To load the battery 400 to the station battery holder 600, the reverse procedure to the one just described can be done. Firstly, the battery handling mechanism 300 can direct the grabber element 350 holding a battery 400 towards the station battery holder 600 such that the battery 400 can occupy the cavity of the station battery holder 600. At the same time, the electrical pins 420 of the battery 400 can be inserted into the corresponding holes on the station battery holder 600, establishing the electric connection between them. Then, the grabber element 350 can lock the battery 400 to the station battery holder 600 with the help of the grabbing grippers 355. This can be done by moving the fixing unit 410 of the battery 400 towards the latches 610 of the station battery holder 600. The battery 400 can be locked in the station battery holder 600 if the fixing unit 410 is moved a predefined distance towards the latches 610, that is when the grabbing grippers 355 have reached a specific locking position.
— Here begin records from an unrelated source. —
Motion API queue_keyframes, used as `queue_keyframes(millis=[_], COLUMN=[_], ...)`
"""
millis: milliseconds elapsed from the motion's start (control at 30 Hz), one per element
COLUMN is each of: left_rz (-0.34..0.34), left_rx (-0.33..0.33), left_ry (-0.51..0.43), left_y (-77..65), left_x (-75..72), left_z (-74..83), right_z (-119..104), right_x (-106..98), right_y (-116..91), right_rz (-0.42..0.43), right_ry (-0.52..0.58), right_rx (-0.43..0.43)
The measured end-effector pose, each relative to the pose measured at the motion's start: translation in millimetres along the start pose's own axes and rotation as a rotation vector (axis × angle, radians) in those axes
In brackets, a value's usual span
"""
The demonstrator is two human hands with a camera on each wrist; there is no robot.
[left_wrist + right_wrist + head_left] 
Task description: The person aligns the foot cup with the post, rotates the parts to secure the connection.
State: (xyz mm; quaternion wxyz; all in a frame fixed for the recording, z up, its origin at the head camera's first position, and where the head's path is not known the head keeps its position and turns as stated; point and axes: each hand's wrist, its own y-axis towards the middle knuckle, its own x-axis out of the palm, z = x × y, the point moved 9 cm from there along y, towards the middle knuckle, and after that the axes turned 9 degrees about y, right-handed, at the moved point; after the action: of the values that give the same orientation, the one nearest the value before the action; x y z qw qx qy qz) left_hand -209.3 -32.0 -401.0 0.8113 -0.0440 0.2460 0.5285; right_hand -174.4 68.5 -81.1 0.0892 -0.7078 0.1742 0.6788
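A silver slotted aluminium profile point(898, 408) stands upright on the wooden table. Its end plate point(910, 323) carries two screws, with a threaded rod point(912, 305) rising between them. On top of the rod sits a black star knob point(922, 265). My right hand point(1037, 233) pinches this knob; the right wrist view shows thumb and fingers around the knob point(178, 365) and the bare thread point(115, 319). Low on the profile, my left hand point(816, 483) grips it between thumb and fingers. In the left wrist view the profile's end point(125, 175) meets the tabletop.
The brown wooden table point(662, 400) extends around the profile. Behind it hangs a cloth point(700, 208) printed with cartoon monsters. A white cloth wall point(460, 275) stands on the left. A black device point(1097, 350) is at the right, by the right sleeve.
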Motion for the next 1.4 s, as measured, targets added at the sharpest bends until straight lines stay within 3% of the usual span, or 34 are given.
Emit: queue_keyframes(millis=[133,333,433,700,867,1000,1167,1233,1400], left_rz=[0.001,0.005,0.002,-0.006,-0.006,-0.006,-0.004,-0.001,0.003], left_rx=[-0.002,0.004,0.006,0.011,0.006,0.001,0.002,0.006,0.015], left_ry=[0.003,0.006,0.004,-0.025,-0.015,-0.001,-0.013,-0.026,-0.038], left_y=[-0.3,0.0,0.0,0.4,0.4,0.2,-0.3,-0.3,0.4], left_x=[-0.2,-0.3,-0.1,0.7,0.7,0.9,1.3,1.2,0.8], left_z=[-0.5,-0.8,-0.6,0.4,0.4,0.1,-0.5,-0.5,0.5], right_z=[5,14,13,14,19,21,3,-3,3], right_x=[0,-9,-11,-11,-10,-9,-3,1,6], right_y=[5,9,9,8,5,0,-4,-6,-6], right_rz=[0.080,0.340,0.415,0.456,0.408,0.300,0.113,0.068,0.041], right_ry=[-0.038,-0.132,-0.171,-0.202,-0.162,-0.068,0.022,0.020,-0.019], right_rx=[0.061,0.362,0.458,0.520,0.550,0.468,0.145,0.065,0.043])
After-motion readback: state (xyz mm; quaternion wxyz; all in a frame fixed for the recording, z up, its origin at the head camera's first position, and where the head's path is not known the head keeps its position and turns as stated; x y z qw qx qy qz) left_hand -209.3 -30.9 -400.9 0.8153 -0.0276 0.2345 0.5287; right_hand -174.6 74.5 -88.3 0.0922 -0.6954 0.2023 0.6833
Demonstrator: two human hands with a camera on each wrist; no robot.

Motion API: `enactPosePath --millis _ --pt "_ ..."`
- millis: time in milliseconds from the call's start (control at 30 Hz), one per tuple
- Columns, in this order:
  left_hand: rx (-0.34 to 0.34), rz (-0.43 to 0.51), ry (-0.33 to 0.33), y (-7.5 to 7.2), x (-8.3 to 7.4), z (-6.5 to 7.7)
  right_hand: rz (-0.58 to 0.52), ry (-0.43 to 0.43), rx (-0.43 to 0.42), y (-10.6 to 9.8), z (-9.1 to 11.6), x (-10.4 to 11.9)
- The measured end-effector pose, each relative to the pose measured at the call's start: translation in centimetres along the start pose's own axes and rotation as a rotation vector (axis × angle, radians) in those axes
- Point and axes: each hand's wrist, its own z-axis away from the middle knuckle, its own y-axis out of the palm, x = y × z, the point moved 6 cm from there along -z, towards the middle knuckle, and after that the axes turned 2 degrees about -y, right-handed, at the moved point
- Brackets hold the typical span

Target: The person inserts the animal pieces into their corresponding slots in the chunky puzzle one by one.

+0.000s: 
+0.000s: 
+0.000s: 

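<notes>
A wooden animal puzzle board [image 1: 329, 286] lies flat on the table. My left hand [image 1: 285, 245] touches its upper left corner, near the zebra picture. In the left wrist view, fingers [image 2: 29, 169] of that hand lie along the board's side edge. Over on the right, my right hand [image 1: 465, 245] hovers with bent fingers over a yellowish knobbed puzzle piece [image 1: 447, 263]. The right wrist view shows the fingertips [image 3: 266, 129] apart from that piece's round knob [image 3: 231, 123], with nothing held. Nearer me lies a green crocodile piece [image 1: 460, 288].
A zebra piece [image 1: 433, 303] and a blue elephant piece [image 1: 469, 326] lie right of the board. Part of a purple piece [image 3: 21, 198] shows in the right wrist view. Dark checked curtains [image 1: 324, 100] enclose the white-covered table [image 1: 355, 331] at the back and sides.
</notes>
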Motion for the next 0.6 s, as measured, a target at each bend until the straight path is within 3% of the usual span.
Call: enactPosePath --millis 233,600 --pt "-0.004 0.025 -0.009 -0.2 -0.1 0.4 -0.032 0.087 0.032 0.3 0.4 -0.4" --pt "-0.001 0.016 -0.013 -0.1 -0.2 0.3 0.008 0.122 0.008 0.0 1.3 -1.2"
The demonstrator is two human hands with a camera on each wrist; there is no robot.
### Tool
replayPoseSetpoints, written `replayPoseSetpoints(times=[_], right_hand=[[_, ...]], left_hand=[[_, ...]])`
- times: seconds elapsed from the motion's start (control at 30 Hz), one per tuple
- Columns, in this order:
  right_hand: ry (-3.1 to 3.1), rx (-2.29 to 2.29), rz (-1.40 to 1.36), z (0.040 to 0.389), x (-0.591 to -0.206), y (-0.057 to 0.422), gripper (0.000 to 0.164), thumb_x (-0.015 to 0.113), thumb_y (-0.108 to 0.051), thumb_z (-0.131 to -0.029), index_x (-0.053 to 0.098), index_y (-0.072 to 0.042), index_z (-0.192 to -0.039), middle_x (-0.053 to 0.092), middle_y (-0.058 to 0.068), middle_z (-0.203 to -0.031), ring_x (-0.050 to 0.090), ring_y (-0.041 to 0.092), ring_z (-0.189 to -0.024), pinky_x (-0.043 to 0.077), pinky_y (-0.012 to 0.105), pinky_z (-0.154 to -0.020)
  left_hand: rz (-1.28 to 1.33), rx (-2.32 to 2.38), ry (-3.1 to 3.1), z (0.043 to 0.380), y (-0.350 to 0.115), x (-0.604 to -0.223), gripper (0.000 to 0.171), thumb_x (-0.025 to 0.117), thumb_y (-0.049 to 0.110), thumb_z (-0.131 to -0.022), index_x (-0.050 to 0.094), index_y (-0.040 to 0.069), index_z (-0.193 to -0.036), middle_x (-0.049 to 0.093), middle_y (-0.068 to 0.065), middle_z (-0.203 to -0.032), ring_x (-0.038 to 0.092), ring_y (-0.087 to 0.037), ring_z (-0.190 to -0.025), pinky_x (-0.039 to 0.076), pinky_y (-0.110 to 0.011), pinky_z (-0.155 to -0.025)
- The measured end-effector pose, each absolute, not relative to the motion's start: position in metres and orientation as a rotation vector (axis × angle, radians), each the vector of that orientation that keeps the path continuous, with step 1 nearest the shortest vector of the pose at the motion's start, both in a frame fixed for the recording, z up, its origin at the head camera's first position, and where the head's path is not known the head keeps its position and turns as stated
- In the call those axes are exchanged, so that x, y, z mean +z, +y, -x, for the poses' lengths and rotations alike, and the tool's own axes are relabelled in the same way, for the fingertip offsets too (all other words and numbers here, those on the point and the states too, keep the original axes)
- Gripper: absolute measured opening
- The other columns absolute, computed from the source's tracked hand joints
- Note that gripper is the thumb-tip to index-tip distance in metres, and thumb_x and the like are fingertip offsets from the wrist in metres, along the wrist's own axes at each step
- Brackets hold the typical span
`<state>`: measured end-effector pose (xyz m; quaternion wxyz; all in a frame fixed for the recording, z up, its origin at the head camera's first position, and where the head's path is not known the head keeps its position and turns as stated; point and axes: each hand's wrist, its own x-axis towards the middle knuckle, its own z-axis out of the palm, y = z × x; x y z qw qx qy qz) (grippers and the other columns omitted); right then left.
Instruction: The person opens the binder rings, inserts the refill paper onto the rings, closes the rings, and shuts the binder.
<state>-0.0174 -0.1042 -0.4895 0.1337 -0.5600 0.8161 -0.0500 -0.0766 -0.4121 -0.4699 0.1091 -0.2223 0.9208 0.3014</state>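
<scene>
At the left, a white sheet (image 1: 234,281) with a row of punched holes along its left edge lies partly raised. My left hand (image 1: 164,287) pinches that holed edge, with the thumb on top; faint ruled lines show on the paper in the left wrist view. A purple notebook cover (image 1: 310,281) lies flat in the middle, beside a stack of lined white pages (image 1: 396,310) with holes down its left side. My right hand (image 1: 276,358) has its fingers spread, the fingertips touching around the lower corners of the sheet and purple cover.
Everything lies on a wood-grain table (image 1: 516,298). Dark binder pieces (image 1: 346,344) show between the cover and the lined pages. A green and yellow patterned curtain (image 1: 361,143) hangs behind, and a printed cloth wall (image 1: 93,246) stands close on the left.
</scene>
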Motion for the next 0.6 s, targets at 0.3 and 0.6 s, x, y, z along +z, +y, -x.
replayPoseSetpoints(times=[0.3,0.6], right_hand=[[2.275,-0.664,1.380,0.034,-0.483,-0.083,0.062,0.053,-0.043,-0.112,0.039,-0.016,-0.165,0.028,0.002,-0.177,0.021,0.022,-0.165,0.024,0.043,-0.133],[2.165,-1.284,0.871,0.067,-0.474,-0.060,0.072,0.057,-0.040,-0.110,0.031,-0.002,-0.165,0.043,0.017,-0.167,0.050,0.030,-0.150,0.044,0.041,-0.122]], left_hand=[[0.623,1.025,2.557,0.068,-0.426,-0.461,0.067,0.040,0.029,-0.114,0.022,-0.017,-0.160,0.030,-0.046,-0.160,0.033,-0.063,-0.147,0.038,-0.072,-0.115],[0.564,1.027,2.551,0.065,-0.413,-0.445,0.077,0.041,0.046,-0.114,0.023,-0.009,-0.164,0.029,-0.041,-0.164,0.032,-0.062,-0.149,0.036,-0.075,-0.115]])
The battery grabber element 350 can be configured so that if the grabbing grippers 355 have reached said specific locking position, a locking feedback signal is generated and communicated to the controllers of station 10. When such a feedback signal is processed by the controllers of station 10, station 10 can confirm that the grabbing element 350 was able to successfully lock the battery 400 to the station battery holder 600 (see FIGS. 3C and 3D for embodiments of the grabber element 350 configured to provide feedback signal when it releases the battery 400 from itself). Having loaded the battery 400 successfully in the station battery holder 600, the grabber 350 can release the battery 400 and the battery handling mechanism 300 can move the grabber 350 away from the battery 400 Similar loading procedure can also be done for loading a battery 400 to the robot battery holder 602.

In FIG. 3B, another embodiment of the station battery holder 600, referred to as 600A, is shown. The robot battery holder 602A comprise similar or corresponding elements as the station battery holder 600A. For this reason, an explicit figure for both the station battery holder 600A and the robot battery holder 602A is not shown. Thus, in this and the following paragraph whenever referring to station battery holder 600A, reference to robot battery holder 602A should be implied. Station battery holder 600A comprises different fixing elements compared to the embodiment shown in FIG. 3A. The station battery holder 600A can comprise latches 710 that extend from the body of the station battery holder 600A. Latches 710 can assume an open position, allowing the battery to move freely in the station battery holder 600A, or a closed position keeping the battery fixed to the station battery holder 600A. Preferably, the station battery holder 600A can comprise a plurality of latches 710. The battery body 402 of the battery 400A can comprise fixing unit 410A adapted such that the latches 710 of the station battery holder 600A can be attached to keep the battery 400A fixed in the station battery holder 600A. Preferably, the battery 400A comprises a plurality of fixing unit 410A, symmetric to the latches 710 of the station battery holder 600A. Fixing unit 410A can be a plurality of holes in the battery body 402 of the battery 400A such that the latches 710 of the station battery holder 600A can be inserted into the holes 410A of the battery 400A.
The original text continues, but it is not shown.